Check each line of the data for "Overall", then give the number of lines that have it, without any other words.

[Opening Records for this exercise section]

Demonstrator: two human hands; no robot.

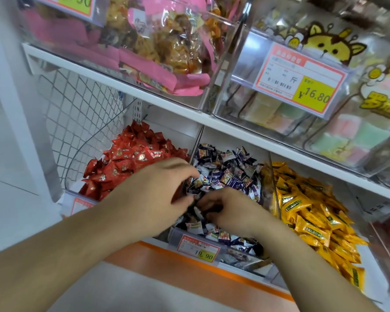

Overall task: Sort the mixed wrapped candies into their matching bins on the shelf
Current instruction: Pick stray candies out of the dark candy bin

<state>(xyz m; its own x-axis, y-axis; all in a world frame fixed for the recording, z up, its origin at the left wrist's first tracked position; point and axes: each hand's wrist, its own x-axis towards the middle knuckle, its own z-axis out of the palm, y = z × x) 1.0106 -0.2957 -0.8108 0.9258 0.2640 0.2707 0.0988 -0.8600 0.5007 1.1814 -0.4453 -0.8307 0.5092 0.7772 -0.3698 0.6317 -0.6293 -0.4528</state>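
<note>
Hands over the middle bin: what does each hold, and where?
Both hands dig among the purple-and-white candies; fingers curled, but any grip cannot be told.

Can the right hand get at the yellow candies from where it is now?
Probably yes. The right hand is in the middle bin of purple candies; the yellow candies lie open-topped just beyond the clear divider, nothing covering them.

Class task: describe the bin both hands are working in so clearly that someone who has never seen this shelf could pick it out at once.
Find the lower shelf row, under the clear bin with the yellow 16.80 price tag. Three candy bins sit side by side there; take the middle bin, where the left hand and right hand meet. Its wrappers are dark purple and white, between red candies and yellow candies.
</note>
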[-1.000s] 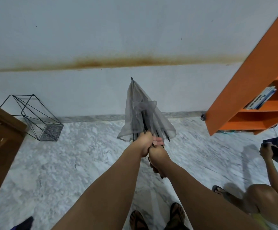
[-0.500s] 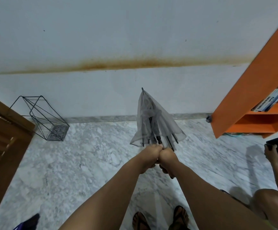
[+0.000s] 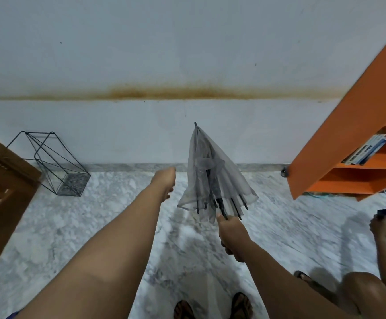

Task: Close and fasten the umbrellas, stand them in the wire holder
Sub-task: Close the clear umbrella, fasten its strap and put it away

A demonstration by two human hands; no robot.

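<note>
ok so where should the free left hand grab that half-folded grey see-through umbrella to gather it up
Around the loose canopy of the translucent grey umbrella, midway up, coming from its left side, where the left hand hovers apart from it. The right hand already holds the handle end, tip pointing up and away, and the fabric flares widest at the rib tips, so a wrap there likely bunches the folds for fastening.

Single head-worn wide-angle cam, looking fwd and down along both outstretched arms toward the wall [image 3: 187,54] and marble floor [image 3: 49,238]. Hands at mid-frame, near range; sandalled feet [image 3: 241,305] at bottom edge. No 2nd view.
</note>
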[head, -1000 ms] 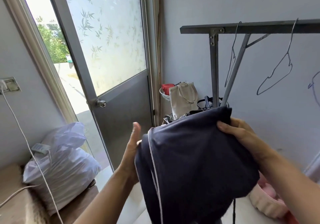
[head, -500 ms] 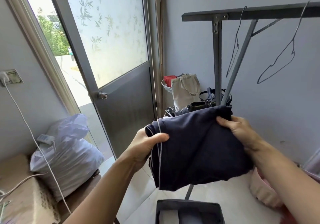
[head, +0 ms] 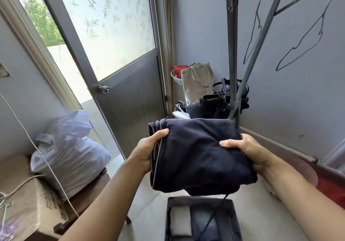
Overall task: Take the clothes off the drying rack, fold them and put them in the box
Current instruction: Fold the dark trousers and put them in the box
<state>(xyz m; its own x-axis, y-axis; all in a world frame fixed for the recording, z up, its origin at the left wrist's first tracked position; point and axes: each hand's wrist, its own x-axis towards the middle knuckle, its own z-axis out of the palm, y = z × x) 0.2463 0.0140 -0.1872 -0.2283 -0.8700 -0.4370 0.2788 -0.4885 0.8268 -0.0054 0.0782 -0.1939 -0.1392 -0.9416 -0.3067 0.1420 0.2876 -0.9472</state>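
A folded navy garment is held at frame centre, gripped by left hand and right hand, fingers curled over its edges. 2 folded items are seen in the box directly below; placing remains, and only bare hangers show on the drying rack.

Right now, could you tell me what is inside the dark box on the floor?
The box holds a white folded item beside a dark blue one. Its near end is out of frame.

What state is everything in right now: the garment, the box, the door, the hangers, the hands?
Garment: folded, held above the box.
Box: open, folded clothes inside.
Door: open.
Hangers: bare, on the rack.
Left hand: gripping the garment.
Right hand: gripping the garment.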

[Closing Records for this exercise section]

Answer:
2